“The poor man,” Mary said. “I don’t think it’s funny.”
“I do,” said Laura. “I guess now he doesn’t think he knows so much.”
“‘Pride goes before a fall,’” said Ma.
“Go on, Pa, please!” Carrie begged. “Did they dig him out?”
“Yes, they dug down and cracked the ice and broke a hole through it to the engine and they hauled him out. He was not hurt and neither was the locomotive. The snowplow had taken the brunt. The superintendent climbed out of the cut and walked back to the second engineer and said, ‘Can you back her out?’
“The engineer said he thought so.
“‘All right, do it,’ the superintendent said. He stood watching till they got the engine out. Then he said to the men, ‘Pile in, we’re going back to Tracy. Work’s shut down till spring.’
“You see, girls,” said Pa, “the trouble is, he didn’t have enough patience.”
“Nor perseverance,” said Ma.
“Nor perseverance,” Pa agreed. “Just because he couldn’t get through with shovels or snowplows, he figured he couldn’t get through at all and he quit trying. Well, he’s an easterner. It takes patience and perseverance to contend with things out here in the west.”
“When did he quit, Pa?” Laura asked.
“This morning. The news was on the electric telegraph, and the operator at Tracy told Woodworth how it happened,” Pa answered. “And now I must hustle to do the chores before it’s too dark.”
His arm tightened and gave Laura a little hugging shake, before he set Carrie and Grace down from his knees. Laura knew what he meant. She was old enough now to stand by him and Ma in hard times. She must not worry; she must be cheerful and help to keep up all their spirits.
So when Ma began to sing softly to Grace while she undressed her for bed, Laura joined in the song:
“Oh Canaan, bright Canaan,
I am bound for the…”
“Sing, Carrie!” Laura said hurriedly. So Carrie began to sing, then Mary’s sweet soprano came in.

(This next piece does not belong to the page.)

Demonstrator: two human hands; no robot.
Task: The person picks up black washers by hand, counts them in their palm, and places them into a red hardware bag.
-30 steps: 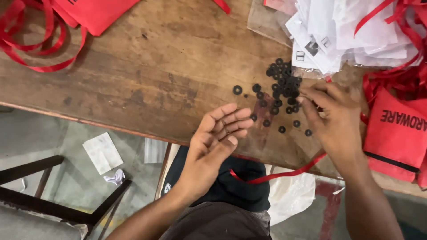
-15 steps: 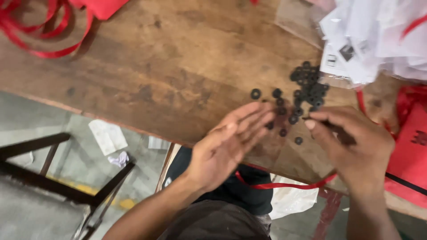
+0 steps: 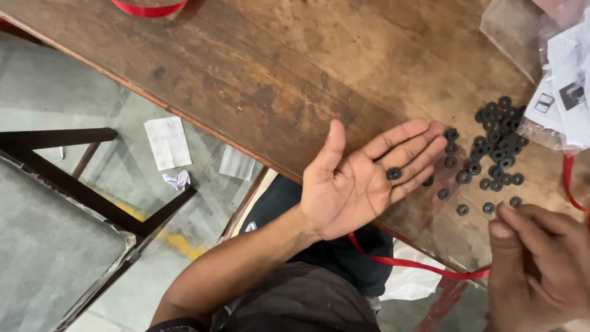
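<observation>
A worn wooden table (image 3: pixel 258 67), stained and scratched, ran across the upper part of the view, with a grey concrete floor (image 3: pixel 67 98) below its edge.

The left hand (image 3: pixel 362 178) lay palm up over the near edge of the table, fingers spread flat and released. One small black washer (image 3: pixel 394 173) rested on the base of its fingers, loose and not gripped. Just beyond the fingertips a pile of black washers (image 3: pixel 495 147) was scattered on the wood, dense toward the far right and thinning into single rings nearer the hand.

The right hand (image 3: pixel 541 258) hovered at the lower right corner, thumb and fingers drawn together close to the nearest stray rings; whether it pinched anything between them could not be told.

A red ribbon (image 3: pixel 418 263) ran beneath the table edge between the two hands. Clear plastic bags with white paper cards (image 3: pixel 559 92) sat at the right end of the table, touching the far side of the pile. Another loop of red ribbon (image 3: pixel 147 7) showed at the top edge.

On the floor lay a white paper sheet (image 3: pixel 167 142), a crumpled scrap (image 3: pixel 177 180) and a small clear wrapper (image 3: pixel 238 163), beside a dark metal frame (image 3: pixel 92 184) at the left.
</observation>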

“On Jordan’s stormy banks I stand
And cast a wishful eye
On Canaan’s bright and shining strand
Where my possessions lie.
Oh Canaan, bright Canaan,
I am bound for the happy land of Canaan.
The sun was setting so red that it colored the frosted windowpanes. It gave a faintly rosy light to the kitchen where they all sat undressing and singing by the warm stove. But Laura thought there was a change in the sound of the wind, a wild and frightening note.
After Ma had seen them all tucked in bed and had gone downstairs, they heard and felt the blizzard strike the house. Huddled close together and shivering under the covers they listened to it. Laura thought of the lost and lonely houses, each one alone and blind and cowering in the fury of the storm. There were houses in town, but not even a light from one of them could reach another. And the town was all alone on the frozen, endless prairie, where snow drifted and winds howled and the whirling blizzard put out the stars and the sun.
Laura tried to think of the good brown smell and taste of the beef for dinner tomorrow, but she could not forget that now the houses and the town would be all alone till spring. There was half a bushel of wheat that they could grind to make flour, and there were the few potatoes, but nothing more to eat until the train came. The wheat and the potatoes were not enough.
Chapter 22
Cold and Dark
That blizzard seemed never to end. It paused sometimes, only to roar again quickly and more furiously out of the northwest. Three days and nights of yelling shrill winds and roaring fury beat at the dark, cold house and ceaselessly scoured it with ice-sand. Then the sun shone out, from morning till noon perhaps, and the dark anger of winds and icy snow came again.
Sometimes in the night, half-awake and cold, Laura half-dreamed that the roof was scoured thin. Horribly the great blizzard, large as the sky, bent over it and scoured with an enormous invisible cloth, round and round on the paper-thin roof, till a hole wore through and squealing, chuckling, laughing a deep Ha! Ha! the blizzard whirled in. Barely in time to save herself, Laura jumped awake.